Where I disagree with Benjamin in his argument is his first point of personalization by “path.” My overall critique of this argument is that he seems to make some assumptions that I think are untrue of a good, personalized learning environment. First, the learner is on her pace and path in isolation. I have watched students work in my colleague’s chemistry class where they often are allowed to design their own experiments to test what ever they want. Students form groups of their choice based on the experiments that they are interested in. They work together constantly. They also share with other groups their work and results. Through the public sharing students are exposed to other areas that may not be their “passion” and also see how multiple perspectives fit together to form the bigger principles of a discipline. I have often been asked to come down and watch their results. They are definitely excited and engaged in their learning.

Second Benjamin implies that the teacher is not involved or has no influence. He uses the following quote as his main “evidence” against path personalization:

There is a large body of research which shows that not all learners prefer nor profit from controlling the tasks and that forcing such control on them can be counterproductive…The reason for this is that learners do not have or do not know how to utilize appropriate strategies when they are left to themselves to manage their learning environment (i.e., they do not have the capacity to appraise both the demands of the task and their own learning needs in relation to that task in order to select appropriate instruction). In other words, learners often misregulate their learning, exerting control in a misguided or counterproductive fashion and not achieving the desired result.

(Paul A. Kirschner & Jeroen J.G. van Merriënboer (2013) Do Learners Really Know Best? Urban Legends in Education, Educational Psychologist, 48:3, 169-183.)

This quote is accurate in regards to many of my students. They struggle to stay focused, manage time, and many lack research skills. But this is not an argument against “path.” This quote assumes a situation in which kids flounder on their own with no guidance from adults. It is a strawman argument. Teachers should be experts learning along side students. They should be asking questions and yes “pushing” the learner both forward and challenging their assumptions. Personalization does not happen in a vacuum but the learner is engaging with the teacher, classmates, and outside experts. The same chemistry teacher, at times puts limits on what science concepts that they need to test. A social studies teacher (like myself) comes along side students researching their personal interests and uses his background knowledge to tie the specific content into the “larger” history context.

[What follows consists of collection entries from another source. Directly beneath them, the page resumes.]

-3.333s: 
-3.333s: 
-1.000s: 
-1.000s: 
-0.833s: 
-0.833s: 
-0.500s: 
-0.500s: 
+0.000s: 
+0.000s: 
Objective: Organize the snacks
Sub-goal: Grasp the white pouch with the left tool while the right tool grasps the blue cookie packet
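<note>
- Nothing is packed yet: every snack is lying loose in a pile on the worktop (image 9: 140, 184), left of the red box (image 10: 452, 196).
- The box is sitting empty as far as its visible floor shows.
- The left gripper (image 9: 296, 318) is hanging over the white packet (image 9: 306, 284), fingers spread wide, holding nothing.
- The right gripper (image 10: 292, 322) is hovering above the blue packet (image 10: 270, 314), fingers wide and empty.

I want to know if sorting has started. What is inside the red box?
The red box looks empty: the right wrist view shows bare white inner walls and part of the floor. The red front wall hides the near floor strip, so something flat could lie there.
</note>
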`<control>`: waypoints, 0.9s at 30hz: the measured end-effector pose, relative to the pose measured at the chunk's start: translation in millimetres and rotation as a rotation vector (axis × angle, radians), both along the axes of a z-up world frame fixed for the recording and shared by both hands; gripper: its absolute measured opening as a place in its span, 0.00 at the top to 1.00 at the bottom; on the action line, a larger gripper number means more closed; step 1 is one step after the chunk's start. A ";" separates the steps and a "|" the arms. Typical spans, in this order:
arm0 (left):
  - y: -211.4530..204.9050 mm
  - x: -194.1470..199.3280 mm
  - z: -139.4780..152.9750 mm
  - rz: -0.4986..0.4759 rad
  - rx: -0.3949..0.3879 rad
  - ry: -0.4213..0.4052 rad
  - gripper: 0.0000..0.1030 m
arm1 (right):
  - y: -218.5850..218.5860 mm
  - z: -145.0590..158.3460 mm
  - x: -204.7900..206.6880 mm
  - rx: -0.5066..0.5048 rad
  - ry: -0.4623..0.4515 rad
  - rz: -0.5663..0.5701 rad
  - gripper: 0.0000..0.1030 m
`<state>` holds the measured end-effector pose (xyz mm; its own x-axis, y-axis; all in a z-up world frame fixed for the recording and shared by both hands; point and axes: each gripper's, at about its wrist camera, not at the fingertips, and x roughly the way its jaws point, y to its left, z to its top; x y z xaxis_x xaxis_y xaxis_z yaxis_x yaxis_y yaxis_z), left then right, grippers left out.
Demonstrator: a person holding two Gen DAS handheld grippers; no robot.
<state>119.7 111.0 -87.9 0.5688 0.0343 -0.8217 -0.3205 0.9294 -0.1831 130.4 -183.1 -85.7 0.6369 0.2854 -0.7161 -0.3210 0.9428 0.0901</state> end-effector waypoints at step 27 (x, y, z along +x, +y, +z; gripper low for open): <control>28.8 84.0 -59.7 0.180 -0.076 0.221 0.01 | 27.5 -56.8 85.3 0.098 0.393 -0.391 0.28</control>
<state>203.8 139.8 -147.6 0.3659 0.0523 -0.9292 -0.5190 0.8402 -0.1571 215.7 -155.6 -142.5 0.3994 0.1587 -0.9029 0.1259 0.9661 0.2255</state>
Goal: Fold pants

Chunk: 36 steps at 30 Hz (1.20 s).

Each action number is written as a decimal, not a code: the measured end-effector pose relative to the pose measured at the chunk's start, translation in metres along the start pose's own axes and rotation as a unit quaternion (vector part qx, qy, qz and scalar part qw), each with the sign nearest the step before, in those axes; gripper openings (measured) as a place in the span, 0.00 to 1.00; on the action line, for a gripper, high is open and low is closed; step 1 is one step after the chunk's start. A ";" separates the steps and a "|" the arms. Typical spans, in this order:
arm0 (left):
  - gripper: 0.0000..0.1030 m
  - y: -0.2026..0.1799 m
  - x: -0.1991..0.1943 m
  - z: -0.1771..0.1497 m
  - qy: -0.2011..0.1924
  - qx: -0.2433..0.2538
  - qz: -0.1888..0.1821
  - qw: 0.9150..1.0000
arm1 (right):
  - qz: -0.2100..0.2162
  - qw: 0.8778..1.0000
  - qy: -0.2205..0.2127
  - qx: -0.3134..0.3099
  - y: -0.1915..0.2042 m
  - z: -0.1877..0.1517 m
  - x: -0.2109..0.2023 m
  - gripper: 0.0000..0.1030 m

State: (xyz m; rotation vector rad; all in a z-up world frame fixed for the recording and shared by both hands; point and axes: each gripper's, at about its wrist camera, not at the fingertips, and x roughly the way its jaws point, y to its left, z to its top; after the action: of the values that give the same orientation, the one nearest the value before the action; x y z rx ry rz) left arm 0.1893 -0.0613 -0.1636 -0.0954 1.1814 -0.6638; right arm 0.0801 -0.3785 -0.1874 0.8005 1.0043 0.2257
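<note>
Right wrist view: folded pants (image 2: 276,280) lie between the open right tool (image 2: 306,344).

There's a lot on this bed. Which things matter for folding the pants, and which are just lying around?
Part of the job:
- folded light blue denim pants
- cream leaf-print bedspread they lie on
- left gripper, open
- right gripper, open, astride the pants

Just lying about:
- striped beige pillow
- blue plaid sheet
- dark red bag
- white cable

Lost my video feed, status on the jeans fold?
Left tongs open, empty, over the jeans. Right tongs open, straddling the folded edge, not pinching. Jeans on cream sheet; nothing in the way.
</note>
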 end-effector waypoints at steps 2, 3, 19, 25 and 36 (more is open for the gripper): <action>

Specifically, in regards to the quote, teachers need to teach management skills to students (unless we assume they are all going to work in a factory where they are told what to do).  Students not having these skills is NOT an argument against students controlling their learning path. Our job is to teach students these strategies. We also have to detox students from teacher-controlled classes where they have no voice and choice. Students need to be gradually released into personalized learning and given scaffolding to support them especially in areas of literacy, research, and organization. Just because students don’t “prefer” it does not mean they shouldn’t be pushed to learn how to learn on their own. I consider teaching these skills to be one of the most important parts of my job.

We have been “doing school” the structured, teacher-controlled way for over a century and it works for a subset of students. Although I would argue against even that statement because grades and test scores does not equal thinking citizens who can think and learn on their own. But a large group has been left out this entire time and it includes the children of color and poverty that Benjamin is worried about falling behind.

Finally whenever research is used to “argue” I wonder what they are measuring? Test scores? I am not interested.